Repeat the lines below exactly as written, please, from the line with "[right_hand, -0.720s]" to the line with "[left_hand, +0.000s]", both lines included, and no others.

* * *

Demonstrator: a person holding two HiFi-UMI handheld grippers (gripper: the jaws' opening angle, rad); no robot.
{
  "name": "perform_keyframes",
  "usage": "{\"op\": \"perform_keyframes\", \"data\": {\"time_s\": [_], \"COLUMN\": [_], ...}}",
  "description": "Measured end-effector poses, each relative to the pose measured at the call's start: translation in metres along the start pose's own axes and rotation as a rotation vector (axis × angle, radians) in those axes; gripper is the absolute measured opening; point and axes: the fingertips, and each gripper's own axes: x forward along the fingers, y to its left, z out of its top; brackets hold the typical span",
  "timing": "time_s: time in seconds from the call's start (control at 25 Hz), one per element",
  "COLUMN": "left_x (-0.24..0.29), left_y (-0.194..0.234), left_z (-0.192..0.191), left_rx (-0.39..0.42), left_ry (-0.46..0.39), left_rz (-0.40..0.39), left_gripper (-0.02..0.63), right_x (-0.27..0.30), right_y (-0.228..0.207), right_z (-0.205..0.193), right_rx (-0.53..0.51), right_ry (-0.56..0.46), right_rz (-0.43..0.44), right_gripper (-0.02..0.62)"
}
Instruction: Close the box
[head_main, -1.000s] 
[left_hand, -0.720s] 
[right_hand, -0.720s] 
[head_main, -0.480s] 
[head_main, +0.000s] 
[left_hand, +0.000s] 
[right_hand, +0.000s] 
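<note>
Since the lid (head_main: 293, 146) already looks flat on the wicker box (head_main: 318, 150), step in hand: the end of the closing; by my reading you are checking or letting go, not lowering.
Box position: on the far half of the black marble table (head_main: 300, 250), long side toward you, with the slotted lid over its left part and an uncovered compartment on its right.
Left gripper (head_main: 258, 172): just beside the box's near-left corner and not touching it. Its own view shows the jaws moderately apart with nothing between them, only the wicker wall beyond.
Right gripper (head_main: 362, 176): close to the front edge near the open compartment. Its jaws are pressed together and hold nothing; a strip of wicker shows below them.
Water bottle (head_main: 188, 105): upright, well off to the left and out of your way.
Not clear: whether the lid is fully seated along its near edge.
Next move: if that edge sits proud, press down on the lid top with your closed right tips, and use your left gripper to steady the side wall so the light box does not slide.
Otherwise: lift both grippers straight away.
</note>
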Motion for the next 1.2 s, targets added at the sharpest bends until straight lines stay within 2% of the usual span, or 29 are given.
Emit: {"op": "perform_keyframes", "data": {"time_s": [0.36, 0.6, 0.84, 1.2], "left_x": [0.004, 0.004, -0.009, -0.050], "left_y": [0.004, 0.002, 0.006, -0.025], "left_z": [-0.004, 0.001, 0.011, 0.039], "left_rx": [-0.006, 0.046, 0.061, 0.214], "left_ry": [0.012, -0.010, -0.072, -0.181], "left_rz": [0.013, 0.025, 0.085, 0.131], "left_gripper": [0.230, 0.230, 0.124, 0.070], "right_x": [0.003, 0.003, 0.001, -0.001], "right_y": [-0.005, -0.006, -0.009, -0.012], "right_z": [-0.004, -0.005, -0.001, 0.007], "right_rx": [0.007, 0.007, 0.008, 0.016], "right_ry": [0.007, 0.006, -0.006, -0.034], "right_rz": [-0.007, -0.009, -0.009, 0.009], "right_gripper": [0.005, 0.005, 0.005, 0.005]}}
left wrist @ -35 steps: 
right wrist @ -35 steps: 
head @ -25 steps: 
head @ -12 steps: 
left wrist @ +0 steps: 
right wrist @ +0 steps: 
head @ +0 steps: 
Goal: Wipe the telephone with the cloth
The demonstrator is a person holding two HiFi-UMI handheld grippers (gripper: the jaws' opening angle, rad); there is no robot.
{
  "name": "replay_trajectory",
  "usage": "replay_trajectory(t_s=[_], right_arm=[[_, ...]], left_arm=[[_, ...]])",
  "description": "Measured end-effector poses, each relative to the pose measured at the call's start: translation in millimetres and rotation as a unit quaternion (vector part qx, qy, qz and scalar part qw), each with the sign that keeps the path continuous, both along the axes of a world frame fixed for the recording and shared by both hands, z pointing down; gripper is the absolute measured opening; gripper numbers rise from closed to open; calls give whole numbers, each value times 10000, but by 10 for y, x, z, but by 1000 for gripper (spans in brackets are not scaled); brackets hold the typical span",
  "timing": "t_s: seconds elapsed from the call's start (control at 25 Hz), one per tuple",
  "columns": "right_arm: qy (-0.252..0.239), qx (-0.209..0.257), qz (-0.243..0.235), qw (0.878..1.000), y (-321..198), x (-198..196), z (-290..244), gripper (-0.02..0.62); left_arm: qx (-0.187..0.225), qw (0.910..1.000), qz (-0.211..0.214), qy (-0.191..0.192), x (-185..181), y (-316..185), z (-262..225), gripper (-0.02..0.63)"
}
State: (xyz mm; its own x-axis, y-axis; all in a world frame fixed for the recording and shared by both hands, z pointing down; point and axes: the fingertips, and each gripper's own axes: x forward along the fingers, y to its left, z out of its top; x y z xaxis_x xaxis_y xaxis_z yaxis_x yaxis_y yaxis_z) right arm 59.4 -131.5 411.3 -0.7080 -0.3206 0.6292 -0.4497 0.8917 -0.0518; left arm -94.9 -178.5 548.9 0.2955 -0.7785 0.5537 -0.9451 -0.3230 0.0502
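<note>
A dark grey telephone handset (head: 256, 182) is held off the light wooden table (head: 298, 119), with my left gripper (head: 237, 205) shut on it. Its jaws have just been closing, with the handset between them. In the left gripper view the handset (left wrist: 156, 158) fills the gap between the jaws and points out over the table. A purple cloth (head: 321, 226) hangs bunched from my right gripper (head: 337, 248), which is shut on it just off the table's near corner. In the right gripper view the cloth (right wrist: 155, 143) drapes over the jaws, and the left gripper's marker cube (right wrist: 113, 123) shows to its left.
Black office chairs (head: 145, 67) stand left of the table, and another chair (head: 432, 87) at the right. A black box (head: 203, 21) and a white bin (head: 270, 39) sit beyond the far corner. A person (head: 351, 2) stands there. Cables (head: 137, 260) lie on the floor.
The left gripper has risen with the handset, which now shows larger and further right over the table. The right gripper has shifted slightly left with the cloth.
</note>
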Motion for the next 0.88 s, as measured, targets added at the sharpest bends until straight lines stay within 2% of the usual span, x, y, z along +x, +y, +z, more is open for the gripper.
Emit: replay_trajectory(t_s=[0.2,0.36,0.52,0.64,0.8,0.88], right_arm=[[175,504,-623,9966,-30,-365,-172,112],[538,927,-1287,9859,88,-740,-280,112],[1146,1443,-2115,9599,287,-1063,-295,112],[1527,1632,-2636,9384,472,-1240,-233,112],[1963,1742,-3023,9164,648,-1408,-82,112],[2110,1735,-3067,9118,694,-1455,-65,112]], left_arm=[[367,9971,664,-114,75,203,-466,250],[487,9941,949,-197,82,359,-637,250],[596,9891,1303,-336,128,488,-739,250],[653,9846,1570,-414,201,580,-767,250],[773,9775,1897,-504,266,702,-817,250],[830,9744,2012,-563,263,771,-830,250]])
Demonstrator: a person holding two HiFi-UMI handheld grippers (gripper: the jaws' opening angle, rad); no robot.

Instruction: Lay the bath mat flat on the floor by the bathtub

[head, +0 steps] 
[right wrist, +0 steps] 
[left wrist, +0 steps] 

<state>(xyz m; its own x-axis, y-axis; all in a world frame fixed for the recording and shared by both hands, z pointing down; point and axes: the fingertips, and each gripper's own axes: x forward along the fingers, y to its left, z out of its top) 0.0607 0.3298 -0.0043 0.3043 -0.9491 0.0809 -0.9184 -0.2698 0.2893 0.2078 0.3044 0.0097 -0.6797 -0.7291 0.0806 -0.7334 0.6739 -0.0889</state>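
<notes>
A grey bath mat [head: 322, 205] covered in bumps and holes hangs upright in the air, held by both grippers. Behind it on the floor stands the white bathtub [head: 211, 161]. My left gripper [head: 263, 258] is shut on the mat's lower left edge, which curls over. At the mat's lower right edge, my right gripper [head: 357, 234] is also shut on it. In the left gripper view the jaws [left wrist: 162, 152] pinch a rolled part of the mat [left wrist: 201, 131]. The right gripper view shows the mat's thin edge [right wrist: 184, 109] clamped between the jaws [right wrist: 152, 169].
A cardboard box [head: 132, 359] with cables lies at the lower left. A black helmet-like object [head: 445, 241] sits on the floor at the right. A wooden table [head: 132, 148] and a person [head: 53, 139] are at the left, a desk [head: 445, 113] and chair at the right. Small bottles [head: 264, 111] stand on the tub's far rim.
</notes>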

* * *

(Exercise response)
[right_hand, -0.720s] 
[head_main, -0.480s] 
[head_main, +0.000s] 
[left_hand, +0.000s] 

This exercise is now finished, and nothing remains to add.